▶ _EXERCISE DESCRIPTION_
Take the line containing "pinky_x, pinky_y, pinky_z" and every line after it to the end of the records, and copy them exactly, excluding pictures.

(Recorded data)
------------

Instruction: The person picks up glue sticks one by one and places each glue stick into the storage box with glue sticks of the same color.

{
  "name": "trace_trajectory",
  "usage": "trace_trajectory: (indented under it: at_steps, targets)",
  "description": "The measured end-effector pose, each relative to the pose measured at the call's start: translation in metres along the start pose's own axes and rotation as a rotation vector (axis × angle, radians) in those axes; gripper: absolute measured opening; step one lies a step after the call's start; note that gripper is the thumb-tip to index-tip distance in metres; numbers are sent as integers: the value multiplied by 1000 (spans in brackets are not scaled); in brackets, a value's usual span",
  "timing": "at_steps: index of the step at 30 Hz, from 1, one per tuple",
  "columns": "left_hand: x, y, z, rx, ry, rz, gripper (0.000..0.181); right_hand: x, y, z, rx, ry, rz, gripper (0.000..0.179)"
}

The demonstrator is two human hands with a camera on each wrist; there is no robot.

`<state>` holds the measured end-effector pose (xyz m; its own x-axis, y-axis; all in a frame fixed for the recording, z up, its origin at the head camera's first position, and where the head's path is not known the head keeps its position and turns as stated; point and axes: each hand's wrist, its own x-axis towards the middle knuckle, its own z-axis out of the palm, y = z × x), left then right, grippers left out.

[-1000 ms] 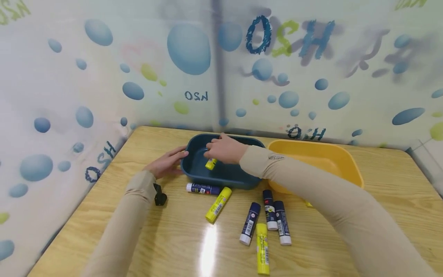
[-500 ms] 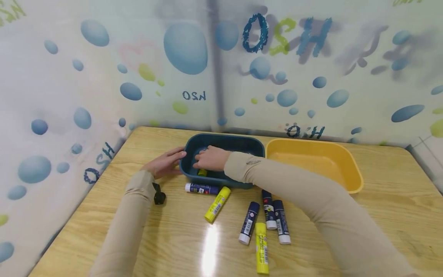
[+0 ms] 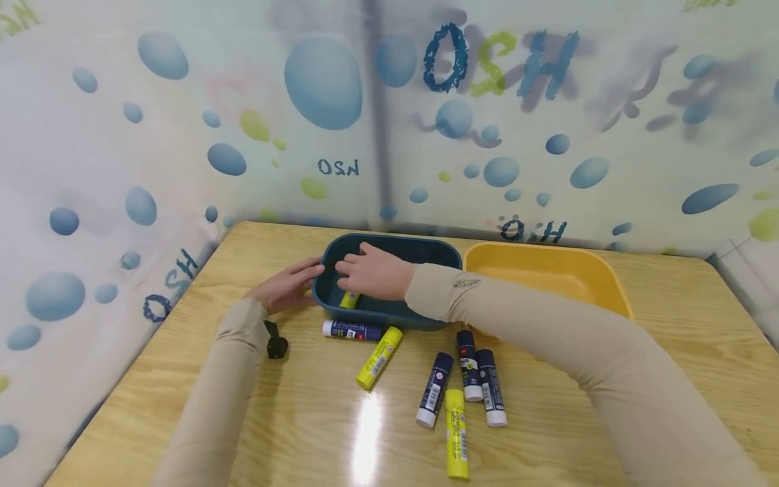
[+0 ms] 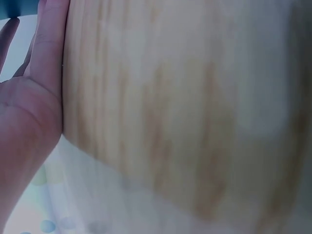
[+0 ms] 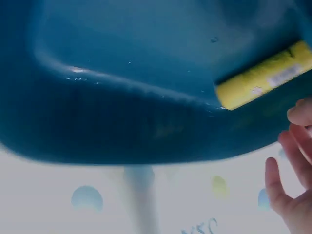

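My right hand [image 3: 379, 272] is over the left part of a dark blue plastic bin [image 3: 420, 251]. A yellow glue stick [image 5: 263, 77] lies inside the bin; in the head view the hand partly covers it. The right wrist view shows the thumb and fingers [image 5: 274, 181] apart from that stick, loosely bent around nothing. At the bin's left end, my left hand [image 3: 285, 287] rests on the table with its fingertips against the bin's wall and rim. Its fingers [image 4: 48, 48] look fairly straight in the left wrist view.
An orange bin [image 3: 548, 270] stands right of the blue one, partly behind my right sleeve. Several navy glue sticks [image 3: 435, 390] and two yellow glue sticks [image 3: 380, 357] lie in front. A small black object [image 3: 276, 346] sits near my left wrist. A patterned curtain [image 3: 255, 189] hangs behind the table.
My right hand moved left and lower in the bin with the yellow glue stick, then let go and rose slightly. The left hand stayed at the bin's left end.
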<state>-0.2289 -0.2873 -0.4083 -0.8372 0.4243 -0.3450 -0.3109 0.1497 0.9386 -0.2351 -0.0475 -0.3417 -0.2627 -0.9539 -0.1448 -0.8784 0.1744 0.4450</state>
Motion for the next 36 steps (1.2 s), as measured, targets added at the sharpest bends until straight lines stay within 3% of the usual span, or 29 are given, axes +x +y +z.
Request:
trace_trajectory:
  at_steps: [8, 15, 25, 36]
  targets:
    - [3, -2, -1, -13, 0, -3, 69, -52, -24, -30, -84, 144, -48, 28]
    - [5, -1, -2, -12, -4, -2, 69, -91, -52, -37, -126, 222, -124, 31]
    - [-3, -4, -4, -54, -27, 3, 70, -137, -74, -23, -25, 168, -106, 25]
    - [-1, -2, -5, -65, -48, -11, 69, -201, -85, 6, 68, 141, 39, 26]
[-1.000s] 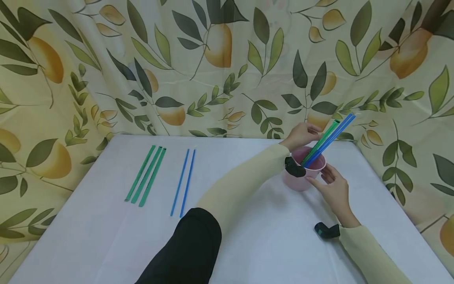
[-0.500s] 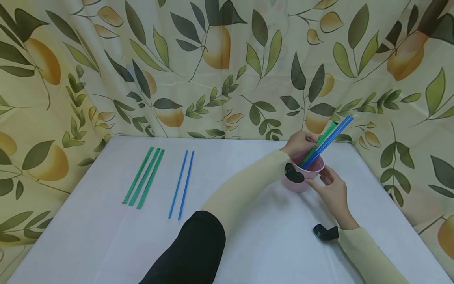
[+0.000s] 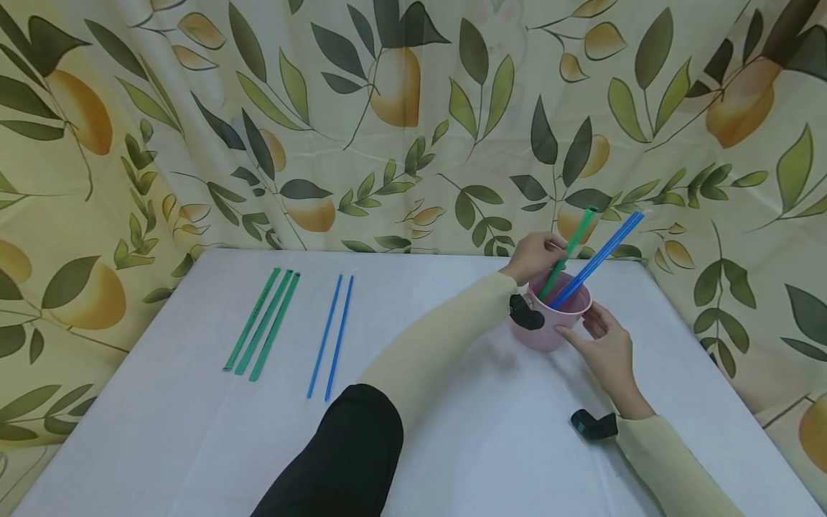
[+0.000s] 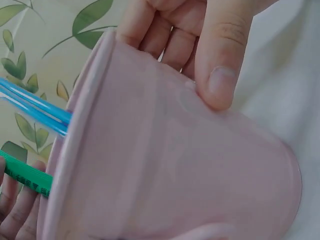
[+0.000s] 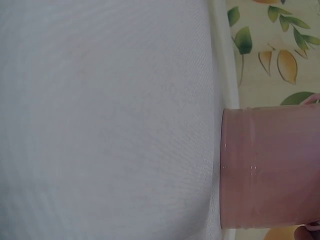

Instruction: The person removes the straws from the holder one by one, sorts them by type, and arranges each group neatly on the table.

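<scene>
At the right of the table, a pink cup holds blue straws and a printed green straw, all leaning out over the rim. My left hand is behind the far rim and pinches the green straw; its fingers show beside that straw in the left wrist view. My right hand grips the cup's right side, its thumb pressed on the wall near the rim. In the right wrist view the cup shows from the side, that hand mostly out of frame. The straws' lower ends are hidden inside.
On the white table, 3 green straws lie side by side at the left. Two thin blue straws lie to their right. A leaf-patterned curtain hangs behind the table. My left sleeve crosses the middle.
My left hand has shifted slightly left with the green straw, which now stands apart from the blue straws and more upright. My right hand stays on the cup.
</scene>
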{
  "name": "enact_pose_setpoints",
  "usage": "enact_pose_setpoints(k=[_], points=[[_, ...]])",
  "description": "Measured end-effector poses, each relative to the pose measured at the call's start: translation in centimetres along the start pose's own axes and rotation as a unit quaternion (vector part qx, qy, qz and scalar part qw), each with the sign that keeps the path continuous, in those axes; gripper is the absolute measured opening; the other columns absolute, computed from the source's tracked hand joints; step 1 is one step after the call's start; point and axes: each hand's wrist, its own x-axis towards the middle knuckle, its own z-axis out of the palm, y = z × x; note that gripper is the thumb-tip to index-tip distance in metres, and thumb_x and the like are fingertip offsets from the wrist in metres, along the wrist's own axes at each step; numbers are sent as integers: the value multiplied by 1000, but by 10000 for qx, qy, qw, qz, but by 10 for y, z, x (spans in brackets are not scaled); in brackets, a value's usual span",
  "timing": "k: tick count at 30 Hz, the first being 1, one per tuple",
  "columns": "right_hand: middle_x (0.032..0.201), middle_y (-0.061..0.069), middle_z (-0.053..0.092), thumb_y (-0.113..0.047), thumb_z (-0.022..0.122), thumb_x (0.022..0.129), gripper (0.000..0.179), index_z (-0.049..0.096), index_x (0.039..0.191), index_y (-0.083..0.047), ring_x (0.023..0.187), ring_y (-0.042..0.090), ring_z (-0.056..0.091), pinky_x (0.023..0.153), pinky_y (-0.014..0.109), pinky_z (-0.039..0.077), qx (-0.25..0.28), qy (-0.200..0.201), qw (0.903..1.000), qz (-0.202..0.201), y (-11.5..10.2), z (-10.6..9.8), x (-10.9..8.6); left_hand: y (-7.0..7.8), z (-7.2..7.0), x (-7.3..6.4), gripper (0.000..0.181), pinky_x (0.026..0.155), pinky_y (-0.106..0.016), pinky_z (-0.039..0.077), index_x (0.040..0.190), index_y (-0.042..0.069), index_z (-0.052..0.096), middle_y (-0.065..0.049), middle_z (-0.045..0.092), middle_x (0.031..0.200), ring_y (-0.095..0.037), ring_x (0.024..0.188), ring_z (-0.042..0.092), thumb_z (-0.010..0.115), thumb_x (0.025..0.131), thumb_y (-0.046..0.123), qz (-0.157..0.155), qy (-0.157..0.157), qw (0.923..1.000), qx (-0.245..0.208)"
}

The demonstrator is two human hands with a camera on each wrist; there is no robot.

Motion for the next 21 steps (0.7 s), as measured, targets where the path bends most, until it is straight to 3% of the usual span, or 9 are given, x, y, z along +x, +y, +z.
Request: enact_pose_setpoints(k=[4,8,16,21], points=[[144,21,42,-33,71,83,77,34,144,-5,129,38,45,101,43,39,22,30,10000,22,-1,1,0,1,-5,0,16,61,-12,51,105,3,65,-11,70,96,-18,79,69,60,91,9,49,68,9984,-564],[143,21,44,-32,73,81,77,37,143,-5,128,36,46,101,36,41,95,146,9998,31,0,2,0,5,-10,1,16,64,-17,56,105,0,63,-13,68,98,-19,78,69,59,92,8,186,62,9963,-840],[142,22,44,-44,72,79,82,36,144,-9,128,37,46,100,25,42,-76,135,9998,-100,19,5,7,16,-24,2,16,65,-18,56,106,2,63,-11,67,99,-17,79,70,58,93,9,471,71,9941,-975],[144,21,43,-43,72,79,82,35,145,-12,129,36,45,102,30,42,22,106,9999,-93,28,7,12,28,-36,4,18,64,-16,56,108,1,63,-12,66,101,-19,81,70,57,93,8,628,188,9908,-1180]])
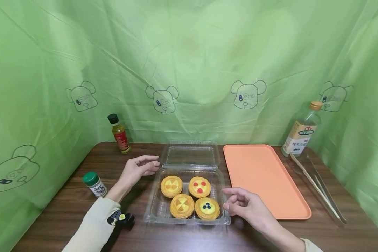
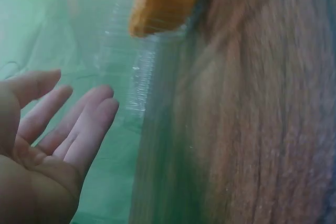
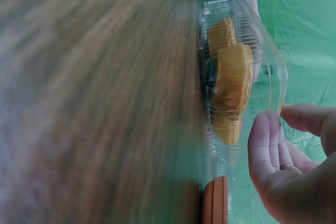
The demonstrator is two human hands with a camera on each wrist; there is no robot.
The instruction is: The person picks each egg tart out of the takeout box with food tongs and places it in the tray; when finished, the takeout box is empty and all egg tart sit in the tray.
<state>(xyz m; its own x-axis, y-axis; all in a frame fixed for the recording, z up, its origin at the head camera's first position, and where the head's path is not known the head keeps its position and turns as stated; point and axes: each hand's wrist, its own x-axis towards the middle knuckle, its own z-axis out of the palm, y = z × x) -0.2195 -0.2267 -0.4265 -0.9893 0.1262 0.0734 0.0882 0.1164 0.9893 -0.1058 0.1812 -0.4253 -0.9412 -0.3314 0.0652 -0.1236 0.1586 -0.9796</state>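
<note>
A clear plastic clamshell box (image 1: 154, 210) lies open on the wooden table, its lid (image 1: 190, 154) folded back. Inside sit several egg tarts; one has red dots (image 1: 200, 186), one has dark dots (image 1: 207, 208). My left hand (image 1: 138, 170) hovers at the box's left rear corner with relaxed fingers (image 2: 86, 124), holding nothing. My right hand (image 1: 244, 205) hovers at the box's right edge, fingers (image 3: 265, 148) loosely curled and empty. The box wall (image 3: 262, 66) and tarts (image 3: 231, 74) show close in the right wrist view.
An orange tray (image 1: 264, 178) lies right of the box. Metal tongs (image 1: 318, 187) and a tall sauce bottle (image 1: 301, 130) stand at the far right. A small oil bottle (image 1: 119, 134) and a green-capped spice jar (image 1: 94, 183) are on the left. Green cloth surrounds the table.
</note>
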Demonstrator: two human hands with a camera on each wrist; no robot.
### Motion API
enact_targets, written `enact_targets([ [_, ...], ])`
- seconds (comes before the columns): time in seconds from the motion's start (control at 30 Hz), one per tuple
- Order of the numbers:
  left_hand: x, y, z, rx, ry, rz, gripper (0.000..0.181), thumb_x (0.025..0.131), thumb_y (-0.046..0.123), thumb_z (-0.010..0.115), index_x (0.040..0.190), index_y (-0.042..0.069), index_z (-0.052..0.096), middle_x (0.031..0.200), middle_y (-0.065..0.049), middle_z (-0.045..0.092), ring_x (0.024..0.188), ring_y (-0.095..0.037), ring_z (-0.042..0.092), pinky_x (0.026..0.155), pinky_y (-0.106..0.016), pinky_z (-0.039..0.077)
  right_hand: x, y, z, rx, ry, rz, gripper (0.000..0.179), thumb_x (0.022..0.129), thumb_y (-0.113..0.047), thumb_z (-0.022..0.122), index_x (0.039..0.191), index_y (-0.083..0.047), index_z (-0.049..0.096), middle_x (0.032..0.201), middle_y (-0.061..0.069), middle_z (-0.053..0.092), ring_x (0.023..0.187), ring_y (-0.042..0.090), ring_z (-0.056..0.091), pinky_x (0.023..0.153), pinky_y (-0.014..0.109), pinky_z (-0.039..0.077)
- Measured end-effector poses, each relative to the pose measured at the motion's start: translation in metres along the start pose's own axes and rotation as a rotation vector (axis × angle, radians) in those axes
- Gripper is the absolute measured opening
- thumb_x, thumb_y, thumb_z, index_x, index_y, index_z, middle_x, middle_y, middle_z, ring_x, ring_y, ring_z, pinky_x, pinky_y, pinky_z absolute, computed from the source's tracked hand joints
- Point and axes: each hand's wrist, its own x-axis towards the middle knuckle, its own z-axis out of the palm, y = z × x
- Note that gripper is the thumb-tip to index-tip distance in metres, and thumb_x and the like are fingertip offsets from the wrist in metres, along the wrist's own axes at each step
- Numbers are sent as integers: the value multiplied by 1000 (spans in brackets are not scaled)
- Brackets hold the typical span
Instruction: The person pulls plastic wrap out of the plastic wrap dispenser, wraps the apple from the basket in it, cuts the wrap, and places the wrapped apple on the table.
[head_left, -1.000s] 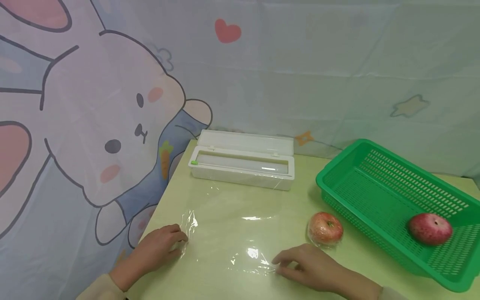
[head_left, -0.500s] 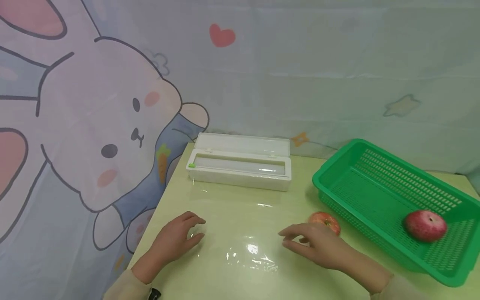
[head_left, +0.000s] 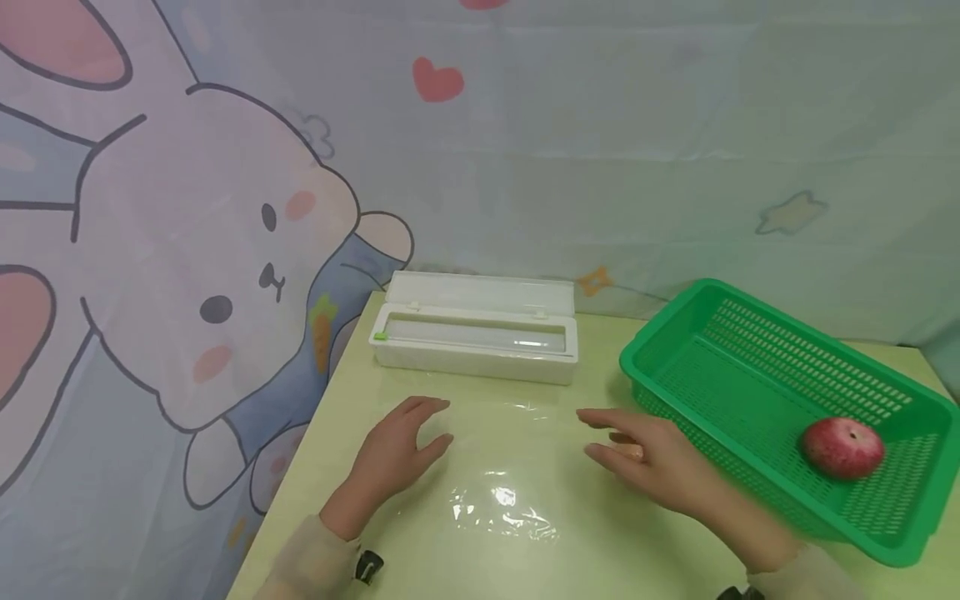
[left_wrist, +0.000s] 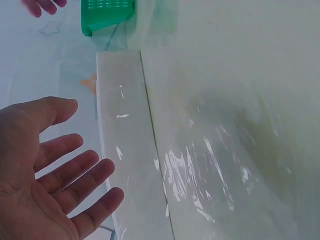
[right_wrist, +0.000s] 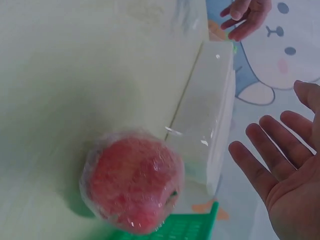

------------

▶ _EXPECTED OUTPUT_
- thumb_x, thumb_y, thumb_z, index_x, index_y, index_z, middle_x, middle_y, middle_z, ring_x, ring_y, ring_z, pinky_x, pinky_y, pinky_z absolute, computed from the source's tracked hand joints
- Point and axes: each hand's wrist, its own x-axis towards the middle knuckle, its own z-axis out of the palm, y = z × x
- Note that gripper is the thumb-tip to index-tip distance in metres, and thumb_x and the like are fingertip offsets from the wrist in metres, along the wrist's own axes at each step
- Numbers are sent as integers: the value multiplied by 1000 (spans in brackets are not scaled)
- Brackets hold the typical span
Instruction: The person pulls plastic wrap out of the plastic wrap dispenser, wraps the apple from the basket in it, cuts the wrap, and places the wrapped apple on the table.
[head_left, -1.000s] 
[head_left, -0.500s] 
[head_left, +0.000s] 
[left_wrist, +0.000s] 
[right_wrist, +0.000s] 

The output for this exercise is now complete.